**Stored data**

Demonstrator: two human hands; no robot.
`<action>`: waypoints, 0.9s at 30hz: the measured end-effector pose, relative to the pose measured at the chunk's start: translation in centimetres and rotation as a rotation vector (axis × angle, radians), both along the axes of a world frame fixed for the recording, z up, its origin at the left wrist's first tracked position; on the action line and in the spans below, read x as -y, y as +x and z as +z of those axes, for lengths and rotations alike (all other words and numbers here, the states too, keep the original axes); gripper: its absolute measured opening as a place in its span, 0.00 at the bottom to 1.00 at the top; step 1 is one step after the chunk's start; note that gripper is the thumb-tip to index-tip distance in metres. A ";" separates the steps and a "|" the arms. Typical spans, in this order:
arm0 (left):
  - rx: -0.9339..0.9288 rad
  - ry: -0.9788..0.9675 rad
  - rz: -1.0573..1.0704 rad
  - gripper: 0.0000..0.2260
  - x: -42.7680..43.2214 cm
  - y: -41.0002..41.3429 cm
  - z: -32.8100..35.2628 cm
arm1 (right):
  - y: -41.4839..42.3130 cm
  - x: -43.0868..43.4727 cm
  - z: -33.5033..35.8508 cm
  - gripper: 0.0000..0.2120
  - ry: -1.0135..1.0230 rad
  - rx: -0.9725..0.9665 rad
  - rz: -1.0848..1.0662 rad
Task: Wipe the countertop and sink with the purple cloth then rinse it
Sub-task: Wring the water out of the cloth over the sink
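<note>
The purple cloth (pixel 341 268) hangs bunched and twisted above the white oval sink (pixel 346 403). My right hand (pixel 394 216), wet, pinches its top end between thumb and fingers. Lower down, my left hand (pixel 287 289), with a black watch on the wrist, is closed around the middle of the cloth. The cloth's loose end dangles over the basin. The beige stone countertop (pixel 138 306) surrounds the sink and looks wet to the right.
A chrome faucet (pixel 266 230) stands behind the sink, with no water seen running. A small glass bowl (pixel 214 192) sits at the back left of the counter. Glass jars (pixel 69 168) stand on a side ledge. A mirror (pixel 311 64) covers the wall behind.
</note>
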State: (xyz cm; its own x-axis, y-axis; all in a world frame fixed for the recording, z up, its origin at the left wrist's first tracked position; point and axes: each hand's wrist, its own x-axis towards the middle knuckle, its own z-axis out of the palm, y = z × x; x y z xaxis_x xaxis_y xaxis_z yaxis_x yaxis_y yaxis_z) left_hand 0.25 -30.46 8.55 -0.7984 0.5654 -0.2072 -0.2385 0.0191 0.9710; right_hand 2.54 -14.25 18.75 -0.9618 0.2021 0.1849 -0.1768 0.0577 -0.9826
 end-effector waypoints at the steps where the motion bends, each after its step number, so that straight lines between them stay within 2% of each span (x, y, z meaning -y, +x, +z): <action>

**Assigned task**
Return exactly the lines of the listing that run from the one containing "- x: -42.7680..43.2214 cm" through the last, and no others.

**Answer to the exercise**
  - x: -42.7680..43.2214 cm
  - y: -41.0002..41.3429 cm
  - z: -32.8100..35.2628 cm
arm1 (right):
  - y: -41.4839..42.3130 cm
  - x: -43.0868..43.4727 cm
  - z: -33.5033..35.8508 cm
  - gripper: 0.0000..0.2120
  - ry: -1.0135..1.0230 rad
  - rx: -0.9725..0.9665 rad
  - rz: -1.0848..1.0662 rad
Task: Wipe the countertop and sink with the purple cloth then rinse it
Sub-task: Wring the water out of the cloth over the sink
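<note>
The purple cloth (pixel 341 268) hangs bunched and twisted above the white oval sink (pixel 346 403). My right hand (pixel 394 216), wet, pinches its top end between thumb and fingers. Lower down, my left hand (pixel 287 289), with a black watch on the wrist, is closed around the middle of the cloth. The cloth's loose end dangles over the basin. The beige stone countertop (pixel 138 306) surrounds the sink and looks wet to the right.
A chrome faucet (pixel 266 230) stands behind the sink, with no water seen running. A small glass bowl (pixel 214 192) sits at the back left of the counter. Glass jars (pixel 69 168) stand on a side ledge. A mirror (pixel 311 64) covers the wall behind.
</note>
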State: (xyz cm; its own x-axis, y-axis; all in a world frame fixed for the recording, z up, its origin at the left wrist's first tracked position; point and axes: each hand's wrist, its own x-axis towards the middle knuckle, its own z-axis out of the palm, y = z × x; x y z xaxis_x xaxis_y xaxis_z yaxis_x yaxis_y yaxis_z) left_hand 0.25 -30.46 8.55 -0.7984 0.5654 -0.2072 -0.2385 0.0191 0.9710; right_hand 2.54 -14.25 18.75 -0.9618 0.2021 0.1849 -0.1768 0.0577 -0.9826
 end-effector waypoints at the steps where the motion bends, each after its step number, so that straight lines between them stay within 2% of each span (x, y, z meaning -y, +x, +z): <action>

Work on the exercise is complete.